INSTRUCTIONS FOR THE TASK :: Leaving the pictures aside, write out the whole listing below exactly.

RECORDED INFORMATION ::
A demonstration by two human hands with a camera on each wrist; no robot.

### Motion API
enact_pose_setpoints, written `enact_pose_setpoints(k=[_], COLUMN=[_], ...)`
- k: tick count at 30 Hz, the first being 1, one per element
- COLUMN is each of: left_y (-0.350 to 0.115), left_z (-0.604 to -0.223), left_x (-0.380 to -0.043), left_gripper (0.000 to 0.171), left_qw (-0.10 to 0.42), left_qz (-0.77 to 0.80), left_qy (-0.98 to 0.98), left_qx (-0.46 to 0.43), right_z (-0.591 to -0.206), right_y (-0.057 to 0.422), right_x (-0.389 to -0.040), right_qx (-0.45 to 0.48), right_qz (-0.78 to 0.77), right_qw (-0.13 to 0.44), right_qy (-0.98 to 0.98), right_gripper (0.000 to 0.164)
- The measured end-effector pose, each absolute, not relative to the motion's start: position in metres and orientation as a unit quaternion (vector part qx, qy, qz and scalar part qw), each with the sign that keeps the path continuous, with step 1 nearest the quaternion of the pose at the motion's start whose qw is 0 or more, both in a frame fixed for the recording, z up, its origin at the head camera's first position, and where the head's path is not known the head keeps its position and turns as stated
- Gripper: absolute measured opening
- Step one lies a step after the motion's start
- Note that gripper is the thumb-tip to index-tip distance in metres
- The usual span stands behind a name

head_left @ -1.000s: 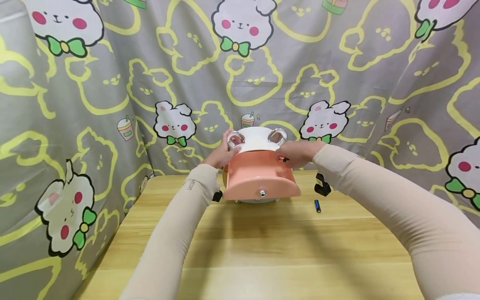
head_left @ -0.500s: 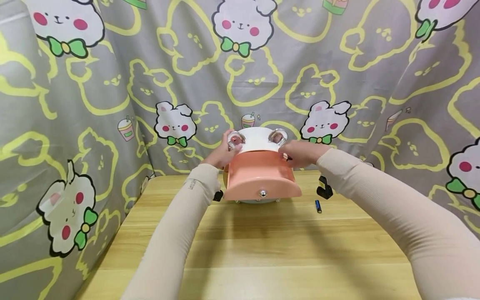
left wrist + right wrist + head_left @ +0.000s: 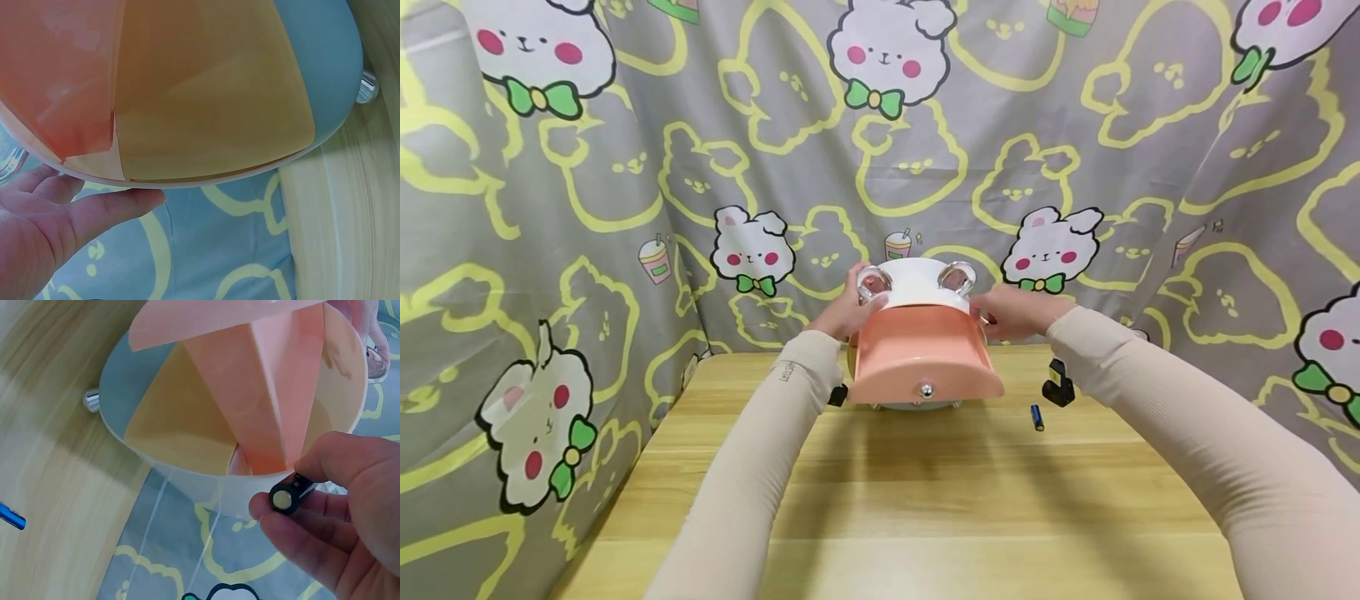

SOLUTION ::
A demonstration by two human hands with a camera on each wrist; no robot.

### Motion API
enact_pose_setpoints, written `enact_pose_setpoints(k=[_], COLUMN=[_], ...)`
- k: tick count at 30 Hz, the first being 1, one per element
- COLUMN is each of: left_y (-0.350 to 0.115), left_z (-0.604 to -0.223), left_x (-0.380 to -0.043), left_gripper (0.000 to 0.171), left_qw (-0.10 to 0.42), left_qz (-0.77 to 0.80), left_qy (-0.98 to 0.98), left_qx (-0.46 to 0.43), right_z (-0.591 to -0.206), right_y (-0.057 to 0.422), right_x (-0.389 to -0.040), right_qx (-0.45 to 0.48), right_qz (-0.78 to 0.77), right_qw (-0.13 to 0.44), right_qy (-0.98 to 0.98), right_gripper (0.000 to 0.164)
- The measured end-effector pose, each absolute, not relative to the motion's start: position in metres and orientation as a unit quaternion (vector part qx, qy, qz and scalar part qw), each with the sign that keeps the path continuous, with step 1 nearest the quaternion of the pose at the motion's start whose qw is 0 or more, both in a frame fixed for the recording, z up, its origin at the head camera's first position, and where the head's path is not known the head keeps its position and turns as stated
- Gripper: absolute measured opening
- Step one lies a step after the motion's start
- Note that gripper is the thumb-tip to index-tip distance in metres
- The usual span stands behind a name

head_left @ -1.000s: 
head_left @ -0.500s: 
left wrist + right wrist + head_left @ +0.000s: 

Nothing else is needed to complete this exercise.